A variety of risk factors influence whether or not a child will be healthy and will maintain a commitment to health. The school, the home, the community, and the peer group are four major areas of a child’s life in which these risk factors may be found. The risk factors include, among others, economic deprivation, neighbourhood disintegration, poor family-management practices, peers who use alcohol and other drugs, low expectations for children’s success, and academic failure. Although some risk factors are far beyond a school’s control, others can be addressed directly and effectively through health education supported by collaborative efforts that include parents, the school, and the community (Health Framework: 11-12).

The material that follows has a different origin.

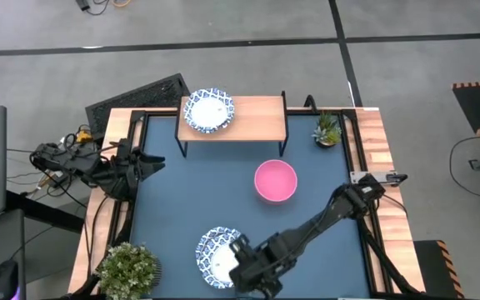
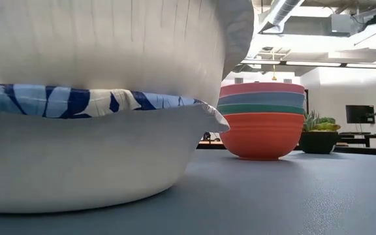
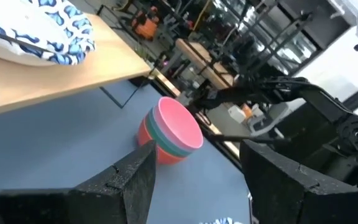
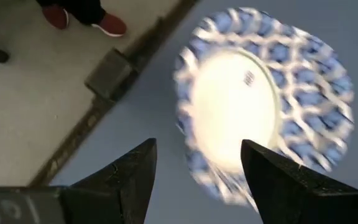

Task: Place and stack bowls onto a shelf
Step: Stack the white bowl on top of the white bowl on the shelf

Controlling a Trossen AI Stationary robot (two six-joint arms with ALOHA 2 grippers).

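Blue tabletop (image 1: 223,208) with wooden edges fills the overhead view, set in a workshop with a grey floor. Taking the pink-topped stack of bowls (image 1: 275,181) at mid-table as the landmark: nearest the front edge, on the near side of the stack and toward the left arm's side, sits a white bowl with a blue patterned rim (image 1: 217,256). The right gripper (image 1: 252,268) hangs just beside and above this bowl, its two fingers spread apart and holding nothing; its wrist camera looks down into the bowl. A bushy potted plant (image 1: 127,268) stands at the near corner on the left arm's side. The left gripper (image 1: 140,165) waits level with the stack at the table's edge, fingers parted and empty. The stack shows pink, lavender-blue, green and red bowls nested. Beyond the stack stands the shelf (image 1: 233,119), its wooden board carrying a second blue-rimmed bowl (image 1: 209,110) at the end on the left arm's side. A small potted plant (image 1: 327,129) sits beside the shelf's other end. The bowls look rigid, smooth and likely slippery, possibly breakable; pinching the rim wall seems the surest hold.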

The significant point is that, because these risk factors derive from a variety of sources, the response must be comprehensive enough to ameliorate or otherwise create an educational and support system to be of value. The risk factors may result from conditions in the home, conditions in the community, conditions at a particular school or some combination thereof. The very essence of a student’s physical, cognitive and psychological health is multifaceted and the response must also be nuanced and multifaceted.

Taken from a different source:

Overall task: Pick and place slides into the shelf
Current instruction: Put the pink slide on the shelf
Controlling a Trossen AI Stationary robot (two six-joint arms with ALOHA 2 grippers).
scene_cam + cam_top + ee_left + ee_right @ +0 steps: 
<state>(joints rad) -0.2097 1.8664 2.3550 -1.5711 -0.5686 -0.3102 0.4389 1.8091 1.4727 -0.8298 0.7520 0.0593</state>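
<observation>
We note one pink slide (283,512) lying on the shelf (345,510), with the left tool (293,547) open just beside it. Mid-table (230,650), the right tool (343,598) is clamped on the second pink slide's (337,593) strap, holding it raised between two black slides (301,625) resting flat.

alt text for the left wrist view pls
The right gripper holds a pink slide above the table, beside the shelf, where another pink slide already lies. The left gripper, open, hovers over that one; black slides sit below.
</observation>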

Such a coordinated school health program is of paramount importance at the kindergarten to twelfth-grade levels; it is of paramount importance because these children are grappling with several changes and challenges both in their biological and psychological development as well as in their homes and their communities. Although, at the macro level, a coordinated structure is viewed as essential, it is also important to note that the teachers and the student health professionals must assume greater responsibilities and they must transcend their traditional duties if the school is to fulfil its role as an invested stakeholder. Teachers, for instance, must do more than simply lecture against or punish certain unhealthy behaviours. They must not be viewed as disciplinary adjuncts or mini-police officers; quite the contrary, teachers must begin to develop a position of trust and confidence which more closely resembles those of health care professionals than the role of judge and executioner. They must be aware of the risk factors that attend certain stages of physical and cognitive development; they must appreciate the risk factors peculiar to their community; and, they must work together with the school health care professionals in identifying and acting upon potential and actual problems. Unless students can feel secure in confiding in their teachers there is very little chance that they will confide honestly.
In the final analysis, the very notion of health advocated by the California Health Framework presupposes causal relations among a variety of stakeholders; thus, any meaningful approach to health education must rally these stakeholders together into a coordinated team and work together to benefit students, schools, and communities.